TEHRAN (AFP) - A man found guilty of adultery has been stoned to death in an Iranian city, a top official told reporters on Tuesday, despite a moratorium announced by the judiciary on such executions. The stoning was carried out in the northern city of Rasht during the Iranian month of Esfand which ended on March 20, judiciary spokesman Ali Reza Jamshidi said. He said the woman involved in the case has repented and so has not been stoned. Under Irans Islamic law, adultery is still punishable by stoning, which involves the hurling of stones in public at a partially buried convict. A man is buried up to his waist and a woman up to her shoulders. Convicts are spared if they can free themselves. Aftab-e Yazd newspaper reported that a 30-year-old government employee identified only as V, was stoned to death in a Rasht prison on March 5. Some Iranian news websites identified him as Vali Azad. Five Iranians have reportedly been stoned to death in the past four years, including two men in Mashhad last December, despite a 2002 directive by judiciary chief Ayatollah Mahmoud Hashemi Shahrudi imposing a moratorium on such executions.
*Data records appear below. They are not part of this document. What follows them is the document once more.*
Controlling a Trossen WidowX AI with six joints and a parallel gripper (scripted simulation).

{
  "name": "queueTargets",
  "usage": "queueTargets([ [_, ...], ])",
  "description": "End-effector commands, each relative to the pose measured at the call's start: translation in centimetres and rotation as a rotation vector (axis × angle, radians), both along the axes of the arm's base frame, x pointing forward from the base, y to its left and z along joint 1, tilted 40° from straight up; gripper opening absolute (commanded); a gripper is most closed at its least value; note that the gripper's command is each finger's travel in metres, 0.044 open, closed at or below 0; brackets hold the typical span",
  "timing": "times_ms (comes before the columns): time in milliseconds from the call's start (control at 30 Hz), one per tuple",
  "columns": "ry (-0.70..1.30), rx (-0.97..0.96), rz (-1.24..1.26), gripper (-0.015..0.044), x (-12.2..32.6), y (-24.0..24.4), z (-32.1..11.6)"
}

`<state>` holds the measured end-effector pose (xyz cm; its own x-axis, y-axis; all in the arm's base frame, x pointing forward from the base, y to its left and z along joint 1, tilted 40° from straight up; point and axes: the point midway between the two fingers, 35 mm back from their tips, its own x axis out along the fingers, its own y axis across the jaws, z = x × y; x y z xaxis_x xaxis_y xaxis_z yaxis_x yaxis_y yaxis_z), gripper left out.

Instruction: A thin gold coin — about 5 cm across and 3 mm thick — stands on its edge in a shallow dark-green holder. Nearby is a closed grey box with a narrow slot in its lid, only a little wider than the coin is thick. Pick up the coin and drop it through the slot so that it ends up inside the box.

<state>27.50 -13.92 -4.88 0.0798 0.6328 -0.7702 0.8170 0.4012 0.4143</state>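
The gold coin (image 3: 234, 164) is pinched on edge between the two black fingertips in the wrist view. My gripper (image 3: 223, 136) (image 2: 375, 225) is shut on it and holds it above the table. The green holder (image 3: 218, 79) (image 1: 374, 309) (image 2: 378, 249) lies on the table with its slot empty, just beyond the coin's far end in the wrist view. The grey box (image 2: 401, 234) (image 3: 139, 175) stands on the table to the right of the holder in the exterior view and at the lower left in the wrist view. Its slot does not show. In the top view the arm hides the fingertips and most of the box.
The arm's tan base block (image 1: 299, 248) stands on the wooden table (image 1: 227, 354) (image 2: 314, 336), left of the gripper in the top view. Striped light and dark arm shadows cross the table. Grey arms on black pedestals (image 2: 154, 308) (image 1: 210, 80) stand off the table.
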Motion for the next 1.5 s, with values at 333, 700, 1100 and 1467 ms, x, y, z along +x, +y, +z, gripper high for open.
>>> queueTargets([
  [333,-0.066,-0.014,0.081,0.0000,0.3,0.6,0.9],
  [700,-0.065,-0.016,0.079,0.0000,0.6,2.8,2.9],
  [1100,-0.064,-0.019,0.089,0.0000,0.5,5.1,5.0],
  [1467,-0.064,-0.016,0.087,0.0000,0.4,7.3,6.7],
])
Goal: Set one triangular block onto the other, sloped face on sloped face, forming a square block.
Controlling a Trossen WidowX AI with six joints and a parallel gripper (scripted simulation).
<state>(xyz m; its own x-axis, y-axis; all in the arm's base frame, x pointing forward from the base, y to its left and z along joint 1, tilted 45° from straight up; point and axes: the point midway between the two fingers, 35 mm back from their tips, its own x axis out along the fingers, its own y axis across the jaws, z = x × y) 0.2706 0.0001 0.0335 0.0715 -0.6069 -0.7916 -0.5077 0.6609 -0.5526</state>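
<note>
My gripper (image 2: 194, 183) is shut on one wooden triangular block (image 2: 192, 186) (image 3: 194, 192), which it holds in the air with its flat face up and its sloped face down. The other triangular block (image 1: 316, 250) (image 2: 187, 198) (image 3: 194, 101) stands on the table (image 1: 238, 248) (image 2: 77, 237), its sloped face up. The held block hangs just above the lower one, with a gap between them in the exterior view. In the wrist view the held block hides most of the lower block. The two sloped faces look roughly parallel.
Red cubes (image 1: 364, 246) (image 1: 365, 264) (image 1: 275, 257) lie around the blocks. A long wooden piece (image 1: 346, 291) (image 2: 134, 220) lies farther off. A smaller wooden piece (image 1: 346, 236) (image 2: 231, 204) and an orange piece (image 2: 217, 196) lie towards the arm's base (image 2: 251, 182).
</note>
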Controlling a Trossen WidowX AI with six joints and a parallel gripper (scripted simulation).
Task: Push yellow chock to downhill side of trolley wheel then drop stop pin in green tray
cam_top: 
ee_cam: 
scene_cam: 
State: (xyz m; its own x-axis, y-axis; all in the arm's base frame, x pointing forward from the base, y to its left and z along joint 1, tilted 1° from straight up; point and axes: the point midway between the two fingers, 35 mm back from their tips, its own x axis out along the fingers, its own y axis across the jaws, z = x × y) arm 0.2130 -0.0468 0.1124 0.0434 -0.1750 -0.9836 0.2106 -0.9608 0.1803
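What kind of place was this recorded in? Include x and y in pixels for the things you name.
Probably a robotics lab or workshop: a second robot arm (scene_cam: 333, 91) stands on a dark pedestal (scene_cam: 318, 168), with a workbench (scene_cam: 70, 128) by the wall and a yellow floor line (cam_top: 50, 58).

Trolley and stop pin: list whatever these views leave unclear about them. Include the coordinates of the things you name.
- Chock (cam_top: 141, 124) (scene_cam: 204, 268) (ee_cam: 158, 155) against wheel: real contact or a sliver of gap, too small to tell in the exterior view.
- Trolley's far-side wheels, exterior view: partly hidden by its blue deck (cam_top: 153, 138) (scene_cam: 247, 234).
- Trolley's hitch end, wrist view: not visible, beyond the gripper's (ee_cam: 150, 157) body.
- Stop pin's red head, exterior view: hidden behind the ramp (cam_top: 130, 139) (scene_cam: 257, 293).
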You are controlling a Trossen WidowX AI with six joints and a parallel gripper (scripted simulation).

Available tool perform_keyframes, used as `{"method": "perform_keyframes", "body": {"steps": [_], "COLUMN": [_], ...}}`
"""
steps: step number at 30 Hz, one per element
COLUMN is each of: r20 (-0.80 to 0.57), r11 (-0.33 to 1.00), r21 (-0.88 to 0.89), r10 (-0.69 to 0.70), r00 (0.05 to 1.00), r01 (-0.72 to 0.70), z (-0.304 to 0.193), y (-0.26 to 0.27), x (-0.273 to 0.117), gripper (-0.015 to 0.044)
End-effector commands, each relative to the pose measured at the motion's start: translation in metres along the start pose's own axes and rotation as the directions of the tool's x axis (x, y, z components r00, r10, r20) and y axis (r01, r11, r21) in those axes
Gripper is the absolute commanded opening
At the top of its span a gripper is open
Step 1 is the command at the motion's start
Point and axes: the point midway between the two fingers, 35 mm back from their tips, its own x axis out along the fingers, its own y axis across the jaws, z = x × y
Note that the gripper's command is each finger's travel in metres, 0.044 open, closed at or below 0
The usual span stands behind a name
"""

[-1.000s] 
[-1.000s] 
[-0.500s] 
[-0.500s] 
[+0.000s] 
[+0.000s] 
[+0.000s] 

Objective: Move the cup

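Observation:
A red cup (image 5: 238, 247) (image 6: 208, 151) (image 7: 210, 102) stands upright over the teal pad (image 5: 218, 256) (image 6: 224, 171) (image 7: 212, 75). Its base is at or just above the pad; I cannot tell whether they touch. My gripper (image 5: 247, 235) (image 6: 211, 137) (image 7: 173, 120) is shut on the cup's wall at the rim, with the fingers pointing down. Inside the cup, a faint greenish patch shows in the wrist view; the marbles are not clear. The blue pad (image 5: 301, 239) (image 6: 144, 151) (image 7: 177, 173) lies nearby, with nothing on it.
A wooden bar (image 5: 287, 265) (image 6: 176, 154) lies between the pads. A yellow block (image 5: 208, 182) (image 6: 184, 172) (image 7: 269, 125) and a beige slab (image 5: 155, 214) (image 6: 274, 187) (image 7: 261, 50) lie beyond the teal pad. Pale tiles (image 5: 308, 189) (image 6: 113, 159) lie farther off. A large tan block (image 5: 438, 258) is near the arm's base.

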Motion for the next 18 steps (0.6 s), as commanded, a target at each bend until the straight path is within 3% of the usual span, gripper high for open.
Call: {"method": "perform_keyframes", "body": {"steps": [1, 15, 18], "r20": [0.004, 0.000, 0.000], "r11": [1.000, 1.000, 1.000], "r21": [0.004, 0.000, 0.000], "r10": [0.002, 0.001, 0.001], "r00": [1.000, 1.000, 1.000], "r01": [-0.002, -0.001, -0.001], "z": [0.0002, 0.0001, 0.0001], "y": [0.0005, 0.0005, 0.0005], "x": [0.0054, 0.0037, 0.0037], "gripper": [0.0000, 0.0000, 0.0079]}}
Stonings have drawn international condemnation, with the United Nations and the European Union calling on Iran to abolish the sentence. Iranian human rights campaigners have also urged the Islamic republic to stop the punishment. In August 2008, the judiciary said it has scrapped the punishment in Irans new Islamic penal code, whose outlines have been adopted by parliament but the details have yet to be debated by lawmakers. Capital offences in Iran include murder, rape, armed robbery, apostasy, blasphemy, serious drug trafficking, repeated sodomy, adultery or prostitution, treason and espionage. According to an AFP toll, 76 people have been executed in the Islamic republic so far this year, compared to 246 people in 2008. The rights group Amnesty International has said that Iran applied the death penalty more than any other country apart from China in 2007, executing 335 people. Tehran says that the use of the death penalty is a bid to improve security in society.